- Published on
Testing Infrastructure as Code — Terratest, Policy-as-Code, and Shift-Left IaC
- Authors
- Name
- Sanjeev Sharma
- @webcoderspeed1
Introduction
Infrastructure as code lets you version control your cloud resources, but untested code is untested code—whether it's application code or Terraform. A typo in a security group rule ships to production. A policy violation (public S3 bucket) gets into your infrastructure. Missing tags prevent cost accounting. Shift-left IaC testing catches these before deployment: linting with tflint, policy validation with OPA/Conftest, module testing with Terratest, and cost estimation with Infracost. This post covers testing strategies from syntax to behavior.
- Terratest for Terraform Module Testing
- OPA/Conftest for Policy-as-Code
- tfsec for Security Scanning
- tflint for Style and Deprecation
- Module Contract Testing
- Infracost for Cost Estimation
- CI/CD Pipeline for IaC Testing
- Checklist
- Conclusion
Terratest for Terraform Module Testing
Terratest runs actual Terraform code and verifies the cloud resources created match expectations:
// test/vpc_test.go
package test
import (
"fmt"
"testing"
"github.com/gruntwork-io/terratest/modules/terraform"
"github.com/stretchr/testify/assert"
)
func TestVPCModule(t *testing.T) {
terraformOptions := &terraform.Options{
TerraformDir: "../modules/vpc",
Vars: map[string]interface{}{
"vpc_cidr": "10.0.0.0/16",
"environment": "test",
"enable_nat": true,
"availability_zones": []string{"us-east-1a", "us-east-1b"},
},
}
// Cleanup resources after test
defer terraform.Destroy(t, terraformOptions)
// Apply Terraform
terraform.InitAndApply(t, terraformOptions)
// Verify outputs
vpcId := terraform.Output(t, terraformOptions, "vpc_id")
assert.NotEmpty(t, vpcId)
assert.True(t, len(vpcId) > 0 && vpcId[:3] == "vpc")
// Verify subnet count
publicSubnetIds := terraform.OutputList(t, terraformOptions, "public_subnet_ids")

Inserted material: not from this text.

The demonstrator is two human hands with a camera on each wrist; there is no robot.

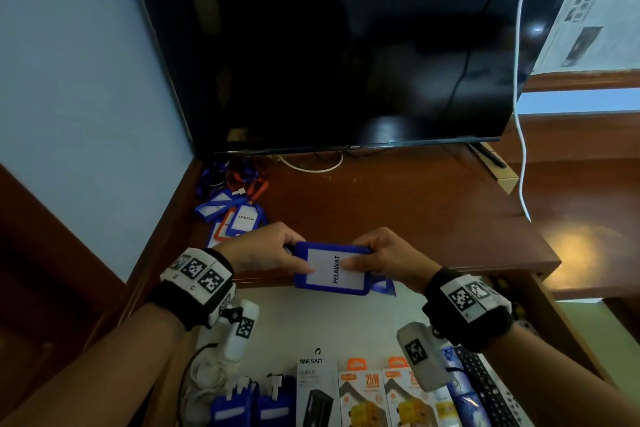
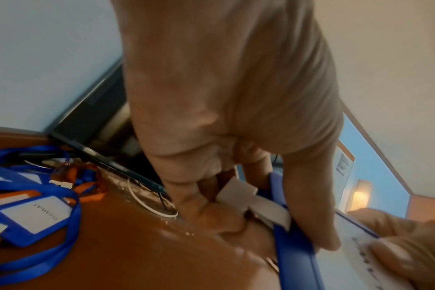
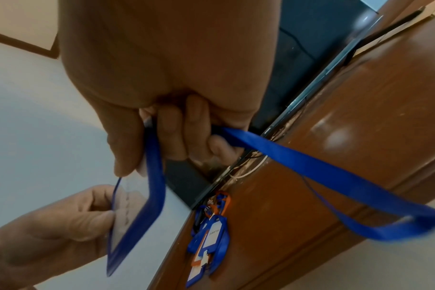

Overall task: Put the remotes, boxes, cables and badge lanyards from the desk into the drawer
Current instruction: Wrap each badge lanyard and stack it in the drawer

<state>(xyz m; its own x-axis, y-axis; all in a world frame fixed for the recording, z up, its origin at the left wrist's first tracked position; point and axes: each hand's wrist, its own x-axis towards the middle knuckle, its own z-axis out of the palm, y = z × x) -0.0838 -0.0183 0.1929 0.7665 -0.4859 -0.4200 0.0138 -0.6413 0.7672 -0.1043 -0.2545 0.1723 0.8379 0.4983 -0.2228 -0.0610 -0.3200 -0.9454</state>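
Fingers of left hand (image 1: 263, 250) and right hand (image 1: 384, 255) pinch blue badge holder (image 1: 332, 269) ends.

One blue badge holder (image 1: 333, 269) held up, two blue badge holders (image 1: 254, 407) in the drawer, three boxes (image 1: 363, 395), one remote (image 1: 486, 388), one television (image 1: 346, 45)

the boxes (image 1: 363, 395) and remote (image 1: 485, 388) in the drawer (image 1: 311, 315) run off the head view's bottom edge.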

assert.Equal(t, 2, len(publicSubnetIds))
// Verify tags
tags := terraform.OutputMap(t, terraformOptions, "vpc_tags")
assert.Equal(t, "test", tags["Environment"])
// Verify NAT Gateway exists
natGateways := terraform.OutputList(t, terraformOptions, "nat_gateway_ids")
assert.Greater(t, len(natGateways), 0)
}
func TestVPCWithDisabledNAT(t *testing.T) {
terraformOptions := &terraform.Options{
TerraformDir: "../modules/vpc",
Vars: map[string]interface{}{
"vpc_cidr": "10.1.0.0/16",
"environment": "test",
"enable_nat": false,
"availability_zones": []string{"us-east-1a"},
},
}
defer terraform.Destroy(t, terraformOptions)
terraform.InitAndApply(t, terraformOptions)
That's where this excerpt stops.